A simple slaw complements deli turkey in this tempting sandwich. Experiment with different breads, such as toasted sourdough, rye or pita.
Serve a simple, flavorful wine, such as a barrel-fermented sauvignon blanc from California or a a pinot blanc from Alsace in France.
- 2 tablespoons white wine vinegar
- 1 pound red cabbage (about 1/3 head), shredded (about 1 quart)
- 2 carrots, grated
- 1/2 cup mayonnaise
- 1/4 teaspoon ground cumin
- 1/4 teaspoon paprika
- 1/4 teaspoon salt
- 1/4 teaspoon fresh-ground black pepper
- 8 thick slices from 1 large round loaf of country bread
- 1 pound smoked turkey, sliced thin
- 1 pound tomatoes, sliced
In a medium stainless-steel saucepan, heat the vinegar over moderate heat. Add the red cabbage and toss until it starts to wilt, about 1 to 2 minutes. Transfer the cabbage to a medium glass or stainless-steel bowl and toss with the carrots, mayonnaise, cumin, paprika, salt, and pepper.
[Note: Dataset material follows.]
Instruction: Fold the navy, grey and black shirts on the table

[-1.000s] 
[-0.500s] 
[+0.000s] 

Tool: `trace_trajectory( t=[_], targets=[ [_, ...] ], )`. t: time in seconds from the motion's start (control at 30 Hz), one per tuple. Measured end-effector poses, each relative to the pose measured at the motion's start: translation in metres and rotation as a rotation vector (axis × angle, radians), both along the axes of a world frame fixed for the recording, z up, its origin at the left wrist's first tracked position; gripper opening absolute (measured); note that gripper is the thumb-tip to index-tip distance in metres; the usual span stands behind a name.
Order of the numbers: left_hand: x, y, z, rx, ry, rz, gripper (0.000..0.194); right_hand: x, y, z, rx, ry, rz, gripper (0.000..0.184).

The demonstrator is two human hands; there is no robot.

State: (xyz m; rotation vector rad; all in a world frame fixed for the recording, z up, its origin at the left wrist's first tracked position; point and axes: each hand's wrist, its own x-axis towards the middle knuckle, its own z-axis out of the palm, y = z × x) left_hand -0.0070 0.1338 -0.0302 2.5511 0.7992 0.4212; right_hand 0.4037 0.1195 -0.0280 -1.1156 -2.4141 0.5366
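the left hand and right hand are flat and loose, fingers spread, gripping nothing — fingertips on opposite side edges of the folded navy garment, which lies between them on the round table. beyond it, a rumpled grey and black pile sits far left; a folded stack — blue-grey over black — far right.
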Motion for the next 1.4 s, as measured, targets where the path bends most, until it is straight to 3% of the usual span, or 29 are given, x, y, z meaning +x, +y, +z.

Heat the broiler. Put the bread on a baking sheet and broil, turning once, until crisp on the outside but still slightly soft in the center, about 3 minutes in all. Sandwich the turkey, sliced tomato, and slaw between pieces of toast.
Sandwiches need simple, no-fuss companions, such as oven fries, chips or fruit salad.
Embellish the slaw as you like. Chopped scallions, grated jicama or thin slices of green pepper all make good additions.
Recipe reprinted by permission of Food and Wine. All rights reserved.
nutrition information per serving
542 calories; 25g total fat; 57mg cholesterol; 1933mg sodium; 59g carbohydrates; 9g fiber; 27g protein
These nutrition facts are calculated according to the ingredients listed in this recipe. Any substitutions will change these facts. Although we strive for accuracy, please note that food manufacturers occasionally change their food formulas, which could affect the calculations as shown.